Chats About Change: Critical Conversations on Art and Politics in Los Angeles

Chats About Change is a platform for grassroots conversation about creative ways to foster social change, initiated by Elana Mann and Robby Herbst in 2014.

Chats About Change encourages experimental, locally held, open dialogs between artists, activists, and audiences. During Chats About Change events participants share ideas with the goal of advancing political and aesthetic agendas. Chats About Change represents a response to the national phenomena of the institutionalization of social practice art within cultural organizations.

The first Chats About Change took place in January, 2015 as a public symposium at California State University Los Angeles, “The people’s university,” and at Los Angeles Contemporary Exhibitions (LACE), the innovative contemporary arts institution. Five conversations addressed contemporary themes that artists and activists were developing in Los Angeles. The dialogues critically engaged the topics of; participatory structures in culture, confrontational art practice, the dialectic of the spiritual and the political, interdisciplinary collaboration, and the politics of land use in a session co-organized with Sandra de la Loza. Chats About Change asked questions, waged debates, and supported the community of people seeking experimental ways to affect Southern California and beyond.
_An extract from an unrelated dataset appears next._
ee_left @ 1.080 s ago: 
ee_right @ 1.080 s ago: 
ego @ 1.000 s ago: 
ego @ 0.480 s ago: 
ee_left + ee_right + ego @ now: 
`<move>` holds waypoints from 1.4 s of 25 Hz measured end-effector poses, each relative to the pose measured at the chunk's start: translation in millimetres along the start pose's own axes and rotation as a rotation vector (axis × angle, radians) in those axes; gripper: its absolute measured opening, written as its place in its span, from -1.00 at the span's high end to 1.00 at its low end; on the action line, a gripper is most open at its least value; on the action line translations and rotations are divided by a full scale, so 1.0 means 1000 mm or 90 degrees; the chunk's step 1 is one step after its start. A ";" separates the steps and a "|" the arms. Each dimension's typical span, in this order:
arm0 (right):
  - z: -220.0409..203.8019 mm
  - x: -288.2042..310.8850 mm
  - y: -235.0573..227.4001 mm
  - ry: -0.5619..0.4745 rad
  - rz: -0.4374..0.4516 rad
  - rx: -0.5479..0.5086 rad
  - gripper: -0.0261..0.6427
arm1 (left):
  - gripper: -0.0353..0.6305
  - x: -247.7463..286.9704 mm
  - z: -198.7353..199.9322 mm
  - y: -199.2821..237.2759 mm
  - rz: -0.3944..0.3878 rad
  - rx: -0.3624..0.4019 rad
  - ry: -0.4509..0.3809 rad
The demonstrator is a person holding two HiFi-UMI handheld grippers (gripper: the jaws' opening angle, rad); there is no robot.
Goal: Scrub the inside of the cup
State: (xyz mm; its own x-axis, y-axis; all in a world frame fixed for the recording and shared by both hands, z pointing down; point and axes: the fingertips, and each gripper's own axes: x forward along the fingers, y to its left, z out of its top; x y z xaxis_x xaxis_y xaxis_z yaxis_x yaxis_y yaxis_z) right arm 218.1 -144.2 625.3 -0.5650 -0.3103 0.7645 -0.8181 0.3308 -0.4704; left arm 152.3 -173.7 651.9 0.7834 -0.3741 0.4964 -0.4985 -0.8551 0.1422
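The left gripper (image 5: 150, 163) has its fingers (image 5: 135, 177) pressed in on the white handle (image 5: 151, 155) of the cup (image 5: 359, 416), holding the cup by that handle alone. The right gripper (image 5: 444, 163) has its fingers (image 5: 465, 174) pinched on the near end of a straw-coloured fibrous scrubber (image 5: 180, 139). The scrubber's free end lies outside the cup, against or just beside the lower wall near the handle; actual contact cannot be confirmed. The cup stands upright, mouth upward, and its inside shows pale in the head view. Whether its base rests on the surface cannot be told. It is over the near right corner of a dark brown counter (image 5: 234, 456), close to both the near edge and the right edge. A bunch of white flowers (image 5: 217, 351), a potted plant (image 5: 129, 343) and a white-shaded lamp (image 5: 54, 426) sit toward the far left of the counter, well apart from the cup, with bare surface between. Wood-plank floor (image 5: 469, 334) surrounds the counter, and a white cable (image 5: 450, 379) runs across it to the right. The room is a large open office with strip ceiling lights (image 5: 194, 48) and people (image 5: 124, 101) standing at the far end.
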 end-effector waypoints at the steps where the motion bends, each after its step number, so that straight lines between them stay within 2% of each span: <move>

In the summer of 2015, Chats About Change curated the Los Angeles Contemporary Exhibitions' (LACE) Project Room with a residency by Michelada Think Tank (MTT), an artist collective organized by Noé Gaytán, Mario Mesquita, Shefali Mistry, and Carol Zou. MTT inhabited the LACE Project Room with a humorous and critical exploration of survival under a framework of institutional racism in the arts. Through a series of weekly think tank sessions, MTT brought people together to talk about survival strategies for artists of color working in a predominantly white art world. The knowledge generated in these discussions were compiled and published as a “PoC Survival Guide” in LACE’s Project Room. This guide was a tongue-in-cheek look at how artists are impacted by race. If artists of color can come together as a community to make survival easier, we can then begin to foster more radical artistic practices. MTT held think tanks at sites where communities of color were working; some of the sessions were open forums at LACE, while other sessions took place elsewhere.